## Task to carry out
Images embedded in the records are excluded; print everything else exactly as given.

::: Records for the exercise

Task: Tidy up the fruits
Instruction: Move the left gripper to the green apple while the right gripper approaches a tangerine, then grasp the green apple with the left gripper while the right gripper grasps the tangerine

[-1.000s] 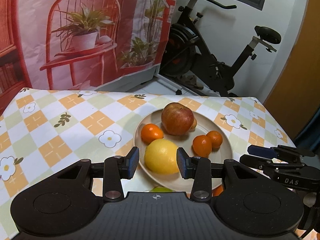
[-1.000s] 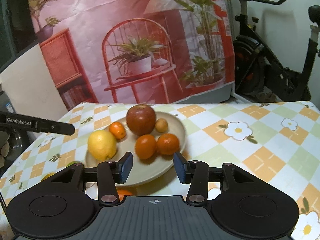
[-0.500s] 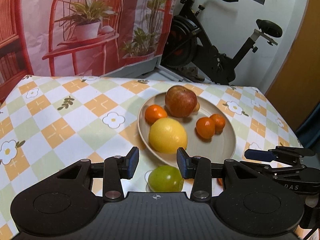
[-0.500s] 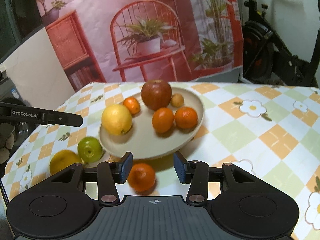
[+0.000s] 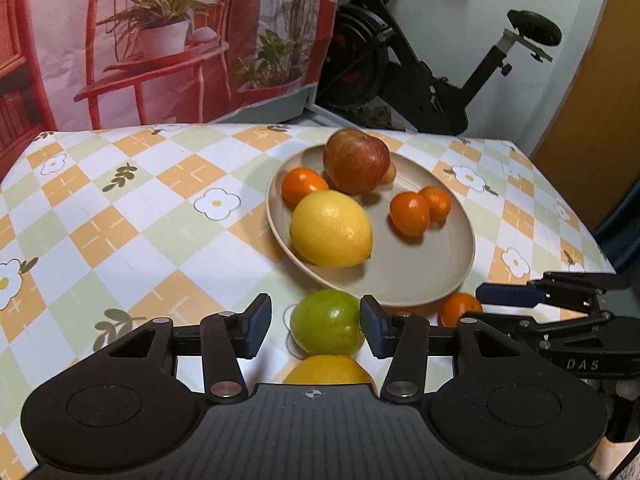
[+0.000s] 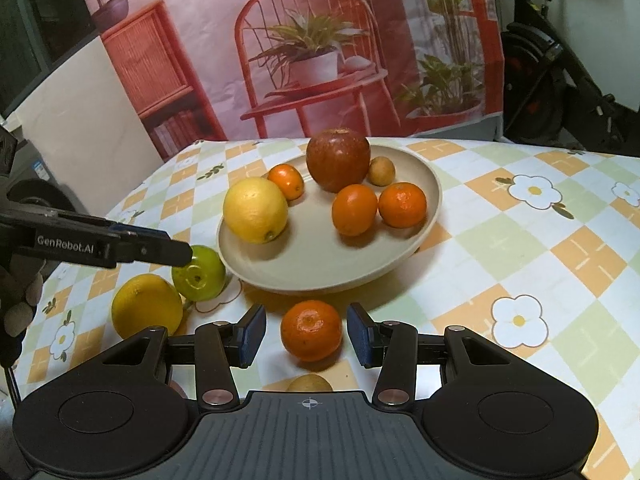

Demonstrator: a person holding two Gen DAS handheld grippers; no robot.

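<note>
Since the earlier frames both grippers have drawn back toward the near table edge, bringing loose fruit into view. The left gripper (image 5: 315, 326) is spread, its jaws flanking the green fruit (image 5: 326, 321) at lower centre, apparently lined up for a pick. The right gripper (image 6: 306, 334) is likewise spread around a loose mandarin (image 6: 311, 330) at lower centre. The plate (image 6: 312, 270), mid-frame, already holds an apple (image 6: 338, 159), a lemon (image 6: 255, 210) and mandarins; a yellow citrus (image 6: 146, 306) waits at lower left.

On the table (image 6: 520, 248) stands a plate (image 6: 428, 208) holding an apple (image 6: 338, 160) behind a lemon (image 6: 255, 210). A mandarin (image 6: 311, 330) lies before the plate.
</note>
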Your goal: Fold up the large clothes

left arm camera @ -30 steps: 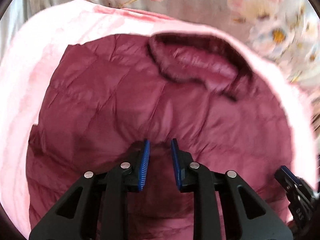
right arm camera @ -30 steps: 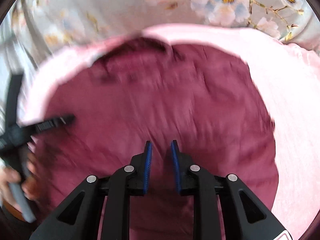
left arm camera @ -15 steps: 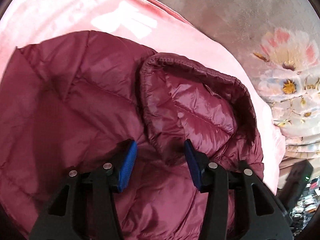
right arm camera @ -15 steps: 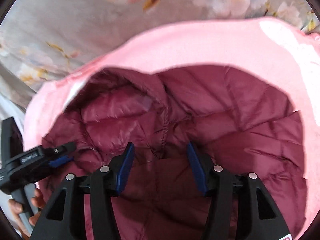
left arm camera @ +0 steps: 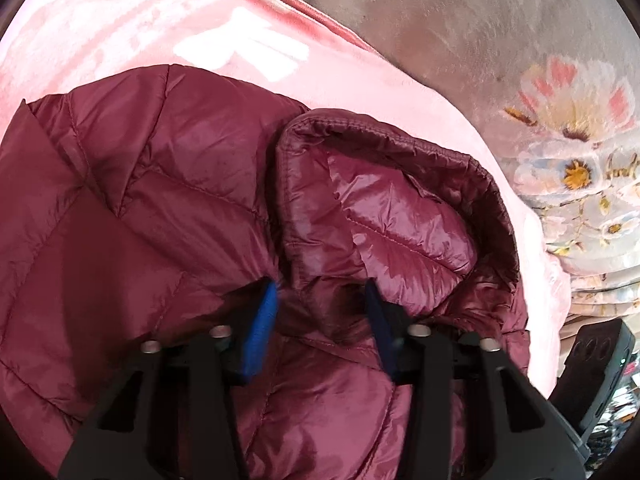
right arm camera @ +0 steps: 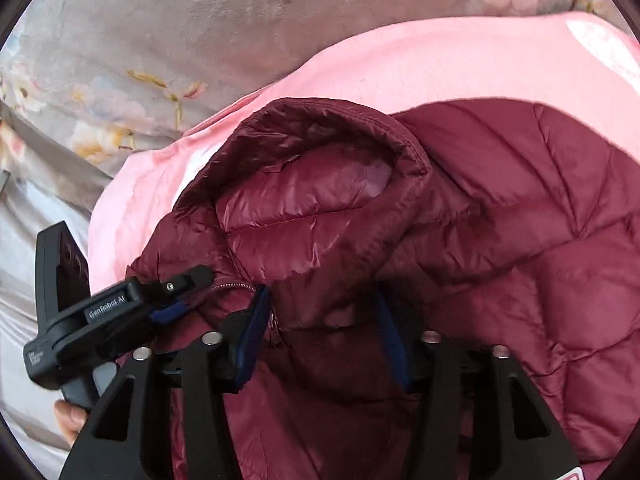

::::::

## Exercise output
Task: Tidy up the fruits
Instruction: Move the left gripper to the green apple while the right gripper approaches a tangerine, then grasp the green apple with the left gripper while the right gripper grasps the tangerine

[-1.000s] 
[-1.000s] 
[-0.500s] 
[-0.500s] 
[+0.000s] 
[+0.000s] 

Demonstrator: a person holding two Gen DAS handheld grippers; no robot.

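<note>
Since the earlier frames both grippers have drawn back toward the near table edge, bringing loose fruit into view. The left gripper (image 5: 315, 326) is spread, its jaws flanking the green fruit (image 5: 326, 321) at lower centre, apparently lined up for a pick. The right gripper (image 6: 306, 334) is likewise spread around a loose mandarin (image 6: 311, 330) at lower centre. The plate (image 6: 312, 270), mid-frame, already holds an apple (image 6: 338, 159), a lemon (image 6: 255, 210) and mandarins; a yellow citrus (image 6: 146, 306) waits at lower left.

On the table (image 6: 520, 248) stands a plate (image 6: 428, 208) holding an apple (image 6: 338, 160) behind a lemon (image 6: 255, 210). A mandarin (image 6: 311, 330) lies before the plate.
</note>
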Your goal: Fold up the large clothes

left arm camera @ -30 steps: 
right arm camera @ -30 steps: 
left arm camera @ -15 steps: 
right arm camera @ -15 steps: 
left arm camera @ +0 steps: 
right arm camera @ +0 steps: 

That makes the output complete.